• **THE PROBLEM**:
Print the listing below in its entirety, character for character.

◇ ◇ ◇ ◇ ◇

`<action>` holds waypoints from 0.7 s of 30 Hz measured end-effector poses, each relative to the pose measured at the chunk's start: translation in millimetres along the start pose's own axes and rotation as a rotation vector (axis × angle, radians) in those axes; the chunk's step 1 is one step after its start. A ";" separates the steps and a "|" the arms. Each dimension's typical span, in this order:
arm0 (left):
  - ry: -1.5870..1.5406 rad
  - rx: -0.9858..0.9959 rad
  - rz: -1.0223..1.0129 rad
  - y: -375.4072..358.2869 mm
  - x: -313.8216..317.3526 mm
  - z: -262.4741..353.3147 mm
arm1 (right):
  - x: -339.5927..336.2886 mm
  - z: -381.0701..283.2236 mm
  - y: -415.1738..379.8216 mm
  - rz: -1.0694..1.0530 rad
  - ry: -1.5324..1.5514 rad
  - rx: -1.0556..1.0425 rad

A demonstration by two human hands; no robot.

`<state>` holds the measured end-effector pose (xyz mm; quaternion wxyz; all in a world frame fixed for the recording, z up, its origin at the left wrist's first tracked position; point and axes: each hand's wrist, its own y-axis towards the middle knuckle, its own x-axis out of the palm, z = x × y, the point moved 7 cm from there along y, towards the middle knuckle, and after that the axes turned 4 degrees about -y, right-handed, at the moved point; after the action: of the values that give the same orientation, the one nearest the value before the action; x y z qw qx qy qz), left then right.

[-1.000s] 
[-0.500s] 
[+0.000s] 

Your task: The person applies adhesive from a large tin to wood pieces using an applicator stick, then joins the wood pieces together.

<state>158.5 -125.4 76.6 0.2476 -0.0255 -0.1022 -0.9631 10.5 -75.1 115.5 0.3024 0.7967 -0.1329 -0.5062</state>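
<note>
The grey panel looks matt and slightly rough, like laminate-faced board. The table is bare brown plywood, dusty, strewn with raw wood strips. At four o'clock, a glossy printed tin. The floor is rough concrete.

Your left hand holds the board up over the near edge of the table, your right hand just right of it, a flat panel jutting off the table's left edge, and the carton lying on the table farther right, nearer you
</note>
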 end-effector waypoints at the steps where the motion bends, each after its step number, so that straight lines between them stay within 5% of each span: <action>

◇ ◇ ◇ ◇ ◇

• **RESPONSE TO THIS TASK**:
`<action>` holds waypoints from 0.7 s of 30 Hz measured end-effector poses, each relative to the pose measured at the chunk's start: translation in millimetres along the start pose's own axes and rotation as a rotation vector (axis × angle, radians) in those axes; the chunk's step 1 is one step after its start. A ";" separates the steps and a "|" the arms. Each dimension's typical span, in this order:
arm0 (left):
  - ry: -1.5870..1.5406 rad
  - rx: -0.9858..0.9959 rad
  - rz: -1.0223..1.0129 rad
  - y: -375.4072..358.2869 mm
  - x: -313.8216..317.3526 mm
  - z: -262.4741..353.3147 mm
arm1 (right):
  - x: -339.5927..336.2886 mm
  - z: -381.0701..283.2236 mm
  - y: -415.1738..379.8216 mm
  - rz: -1.0694..1.0530 rad
  - ry: -1.5324..1.5514 rad
  - rx: -1.0556..1.0425 rad

A demonstration by two human hands; no robot.

`<state>` holds the measured end-effector pose (xyz mm; quaternion wxyz; all in a world frame fixed for the recording, z up, its origin at the left wrist's first tracked position; point and axes: each hand's wrist, its own y-axis towards the middle knuckle, its own x-axis out of the palm, z = x × y, the point moved 7 cm from there along y, towards the middle knuckle, and after that the axes turned 4 degrees about -y, right-handed, at the moved point; after the action: of the values that give the same orientation, the one nearest the value before the action; x y z qw qx qy qz), left then right.

[-1.000s] 
[-0.500s] 
[+0.000s] 

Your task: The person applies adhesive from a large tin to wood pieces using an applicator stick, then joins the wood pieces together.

<state>158.5 -125.4 76.6 0.2476 -0.0255 -0.1022 -0.9631 10.5 -75.1 115.5 0.3024 0.7967 -0.1329 -0.5062</state>
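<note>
The grey panel looks matt and slightly rough, like laminate-faced board. The table is bare brown plywood, dusty, strewn with raw wood strips. At four o'clock, a glossy printed tin. The floor is rough concrete.

Your left hand holds the board up over the near edge of the table, your right hand just right of it, a flat panel jutting off the table's left edge, and the carton lying on the table farther right, nearer you
</note>
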 end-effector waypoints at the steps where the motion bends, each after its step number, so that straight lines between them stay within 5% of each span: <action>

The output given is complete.